Kunsthistoriker Klaus Gallwitz ist tot
Süddeutsche Zeitung
Er war Experte für die Moderne, förderte früh Künstler wie Gerhard Richter oder Anselm Kiefer und galt als Erfinder der "Blockbuster-Ausstellung". Nun ist Klaus Gallwitz gestorben.

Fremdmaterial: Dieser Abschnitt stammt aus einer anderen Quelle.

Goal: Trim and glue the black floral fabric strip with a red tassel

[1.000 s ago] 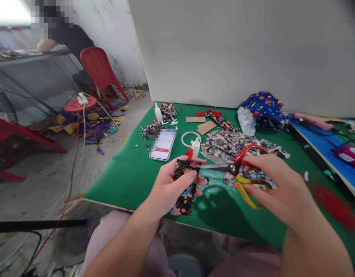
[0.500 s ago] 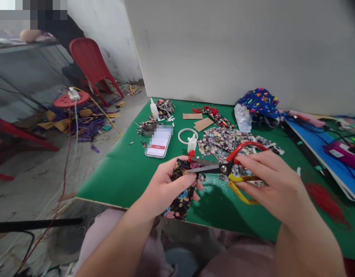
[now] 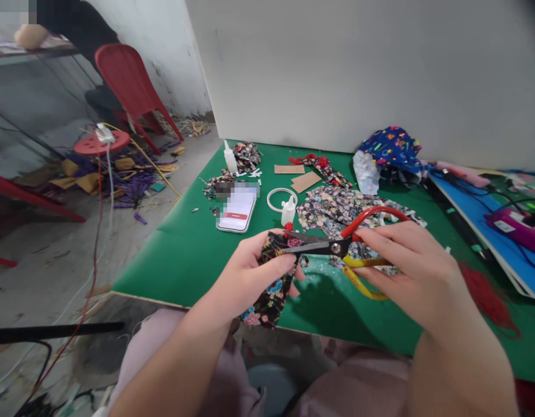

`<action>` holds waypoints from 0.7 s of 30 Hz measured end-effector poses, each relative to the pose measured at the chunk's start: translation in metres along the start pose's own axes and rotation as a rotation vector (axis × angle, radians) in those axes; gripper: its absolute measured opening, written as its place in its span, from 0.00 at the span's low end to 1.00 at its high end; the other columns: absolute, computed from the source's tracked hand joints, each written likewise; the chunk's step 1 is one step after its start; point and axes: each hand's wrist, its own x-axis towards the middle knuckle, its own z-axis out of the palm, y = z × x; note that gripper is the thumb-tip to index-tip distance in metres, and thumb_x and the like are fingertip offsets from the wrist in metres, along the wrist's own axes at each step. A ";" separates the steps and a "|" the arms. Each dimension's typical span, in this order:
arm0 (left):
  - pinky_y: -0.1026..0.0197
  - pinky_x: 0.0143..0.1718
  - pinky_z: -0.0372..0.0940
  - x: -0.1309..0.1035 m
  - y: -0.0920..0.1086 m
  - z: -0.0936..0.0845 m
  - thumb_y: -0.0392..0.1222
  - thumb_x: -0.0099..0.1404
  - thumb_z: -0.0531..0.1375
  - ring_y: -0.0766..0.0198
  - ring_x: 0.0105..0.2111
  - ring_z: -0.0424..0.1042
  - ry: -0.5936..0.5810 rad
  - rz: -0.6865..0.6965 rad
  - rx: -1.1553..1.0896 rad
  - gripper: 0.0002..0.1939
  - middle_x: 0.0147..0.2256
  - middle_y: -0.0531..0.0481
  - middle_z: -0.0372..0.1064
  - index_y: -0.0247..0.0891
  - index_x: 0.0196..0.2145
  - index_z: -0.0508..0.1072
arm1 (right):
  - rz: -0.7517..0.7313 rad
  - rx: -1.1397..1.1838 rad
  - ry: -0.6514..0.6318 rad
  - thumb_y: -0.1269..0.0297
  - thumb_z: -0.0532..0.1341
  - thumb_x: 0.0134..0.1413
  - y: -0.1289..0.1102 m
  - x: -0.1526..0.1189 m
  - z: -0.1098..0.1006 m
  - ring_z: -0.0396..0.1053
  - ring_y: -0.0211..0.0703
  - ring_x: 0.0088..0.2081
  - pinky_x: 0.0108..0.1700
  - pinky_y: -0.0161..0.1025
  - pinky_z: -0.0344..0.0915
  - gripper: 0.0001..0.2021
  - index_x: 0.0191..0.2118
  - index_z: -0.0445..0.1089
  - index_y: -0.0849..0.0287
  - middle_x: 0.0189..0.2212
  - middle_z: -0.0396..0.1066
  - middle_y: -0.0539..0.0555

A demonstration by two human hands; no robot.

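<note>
Pinched between the thumb and fingers of my left hand (image 3: 254,275) is a strip of black floral fabric (image 3: 271,298), hanging over the table's front edge. A small red tip shows at the strip's top. My right hand (image 3: 406,272) grips a pair of scissors (image 3: 335,248) with one red and one yellow handle. Their blades are parted and lie at the upper part of the fabric, close to my left thumb. Whether the cloth sits between the blades I cannot tell. Just beyond stands a small white bottle (image 3: 288,212).
On the green table (image 3: 175,255) lie a phone (image 3: 236,217), a white ring (image 3: 271,200), brown card pieces (image 3: 305,182), floral cloth (image 3: 328,208) and red threads (image 3: 488,307). A blue board (image 3: 488,214) is at right. Behind left, a person sits on a red chair (image 3: 126,75).
The whole view has shifted slightly, so things sit a little higher and further left. The scissors' blades look slightly closer together. Both hands keep their holds.
</note>
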 end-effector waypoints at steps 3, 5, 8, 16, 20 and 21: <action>0.67 0.19 0.67 0.001 -0.002 0.000 0.40 0.56 0.62 0.65 0.18 0.72 0.001 0.009 -0.018 0.07 0.22 0.53 0.73 0.36 0.33 0.72 | -0.002 -0.008 0.000 0.68 0.63 0.50 0.000 0.000 0.000 0.68 0.49 0.38 0.41 0.45 0.65 0.17 0.48 0.67 0.58 0.36 0.71 0.56; 0.67 0.19 0.67 0.001 -0.003 0.000 0.40 0.56 0.62 0.65 0.18 0.72 0.002 -0.003 -0.021 0.07 0.22 0.53 0.73 0.36 0.33 0.71 | -0.007 -0.019 0.000 0.67 0.63 0.50 0.000 0.001 0.001 0.67 0.49 0.38 0.41 0.45 0.64 0.17 0.48 0.66 0.58 0.36 0.71 0.56; 0.66 0.19 0.67 0.002 -0.002 0.000 0.41 0.55 0.63 0.65 0.17 0.71 0.004 -0.014 -0.029 0.08 0.21 0.53 0.73 0.36 0.33 0.71 | -0.014 -0.027 0.000 0.67 0.63 0.51 0.001 0.001 0.002 0.67 0.48 0.38 0.41 0.45 0.64 0.17 0.48 0.66 0.57 0.36 0.71 0.56; 0.67 0.20 0.68 0.003 -0.001 0.001 0.41 0.55 0.62 0.66 0.18 0.71 -0.009 -0.034 -0.059 0.14 0.21 0.53 0.72 0.35 0.39 0.71 | -0.008 -0.052 0.007 0.69 0.60 0.53 0.000 0.000 0.000 0.67 0.47 0.37 0.40 0.44 0.65 0.15 0.47 0.66 0.57 0.36 0.71 0.56; 0.67 0.19 0.67 0.002 0.000 0.002 0.41 0.54 0.63 0.66 0.17 0.71 0.018 -0.051 -0.054 0.11 0.21 0.53 0.72 0.36 0.37 0.71 | 0.012 -0.063 0.013 0.68 0.60 0.53 0.001 0.001 0.001 0.67 0.47 0.37 0.40 0.44 0.64 0.15 0.48 0.67 0.56 0.36 0.70 0.55; 0.67 0.19 0.67 0.003 0.000 0.001 0.41 0.54 0.63 0.66 0.17 0.71 0.021 -0.053 -0.049 0.10 0.21 0.53 0.73 0.36 0.35 0.71 | 0.022 -0.062 0.020 0.68 0.60 0.53 0.001 0.001 0.001 0.67 0.47 0.37 0.40 0.44 0.64 0.15 0.48 0.67 0.55 0.36 0.70 0.55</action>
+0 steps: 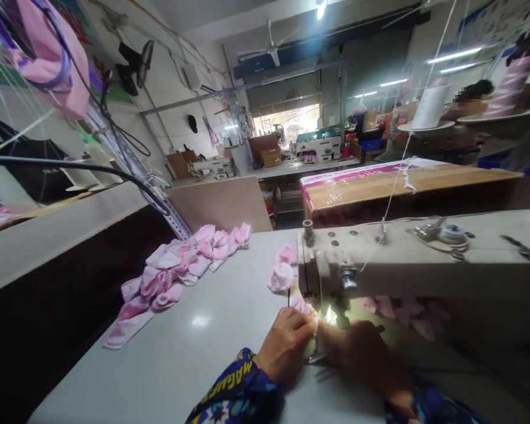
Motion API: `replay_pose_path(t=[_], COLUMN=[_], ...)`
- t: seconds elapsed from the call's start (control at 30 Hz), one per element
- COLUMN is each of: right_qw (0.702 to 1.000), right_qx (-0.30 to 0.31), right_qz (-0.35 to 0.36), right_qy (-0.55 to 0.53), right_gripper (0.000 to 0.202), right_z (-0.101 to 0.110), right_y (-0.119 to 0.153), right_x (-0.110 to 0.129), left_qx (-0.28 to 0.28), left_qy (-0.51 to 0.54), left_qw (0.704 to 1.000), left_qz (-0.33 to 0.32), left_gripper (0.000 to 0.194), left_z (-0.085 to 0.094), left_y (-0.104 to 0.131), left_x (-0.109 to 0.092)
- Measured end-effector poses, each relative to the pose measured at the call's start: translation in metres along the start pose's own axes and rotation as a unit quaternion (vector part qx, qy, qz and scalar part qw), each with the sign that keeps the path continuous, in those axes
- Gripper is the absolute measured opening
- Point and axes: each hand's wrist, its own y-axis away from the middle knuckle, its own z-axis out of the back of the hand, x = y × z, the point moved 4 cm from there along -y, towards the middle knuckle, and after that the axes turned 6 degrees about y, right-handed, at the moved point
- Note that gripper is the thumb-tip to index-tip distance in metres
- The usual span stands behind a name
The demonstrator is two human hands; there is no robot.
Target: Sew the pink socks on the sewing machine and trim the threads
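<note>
A sewing machine (pixel 406 265) stands on the right of a pale table (pixel 203 365), its small lamp lit near the needle. My left hand (pixel 288 341) is at the needle area with its fingers closed on a piece of pink fabric (pixel 302 304). On the other side of the needle is my right hand (pixel 364 353), blurred and in shadow; its fingertips are hard to make out. Two pink pieces (pixel 282 275) lie just behind and left of the machine head. Further left spreads a long pile of pink and white pieces (pixel 172 271).
More pink pieces (pixel 401 312) lie under the machine arm. Behind the machine stands a cardboard box (pixel 380 188). A thread cone (pixel 430 107) is above it, its thread running down to the machine. A board (pixel 221 203) edges the table's back; a person's head (pixel 474 91) shows far right.
</note>
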Motion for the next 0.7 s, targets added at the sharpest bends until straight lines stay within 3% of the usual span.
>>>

Der Kunsthistoriker und langjährige Städel-Direktor Klaus Gallwitz ist tot. Der 91-Jährige starb bereits am 21. Oktober im Kreis seiner Familie in Karlsruhe, wie seine Ehefrau Bénédicte Peyrat am Montag mitteilte. Er galt als Förderer einst junger Künstler wie Gerhard Richter, Markus Lüpertz oder Anselm Kiefer, die heute zu den großen Stars der Kunstszene zählen. Ab 1974 war Gallwitz für zwei Jahrzehnte Direktor des Städel Museums in Frankfurt am Main. "In den 20 Jahren seiner Amtszeit hat er in mehrfacher Hinsicht sein Gespür für zeitgenössische Kunst bewiesen und damit Ausstellungsgeschichte geschrieben", sagte Frankfurts Kulturdezernentin Ina Hartwig am Montag. Die Liebe zur Kunst begann bei dem in Dresden geborenen Sohn eines Geologie-Professors schon im Elternhaus, wo Künstler wie Emil Nolde ein- und ausgingen. Nach dem Studium in Ostberlin, Halle/Saale, Kiel, München und Göttingen eröffnete der frisch Promovierte 1957 in Karlsruhe eine kleine Galerie zeitgenössischer Kunst. Künstler der benachbarten Akademie wie HAP Grieshaber oder Horst Antes stellten dort aus.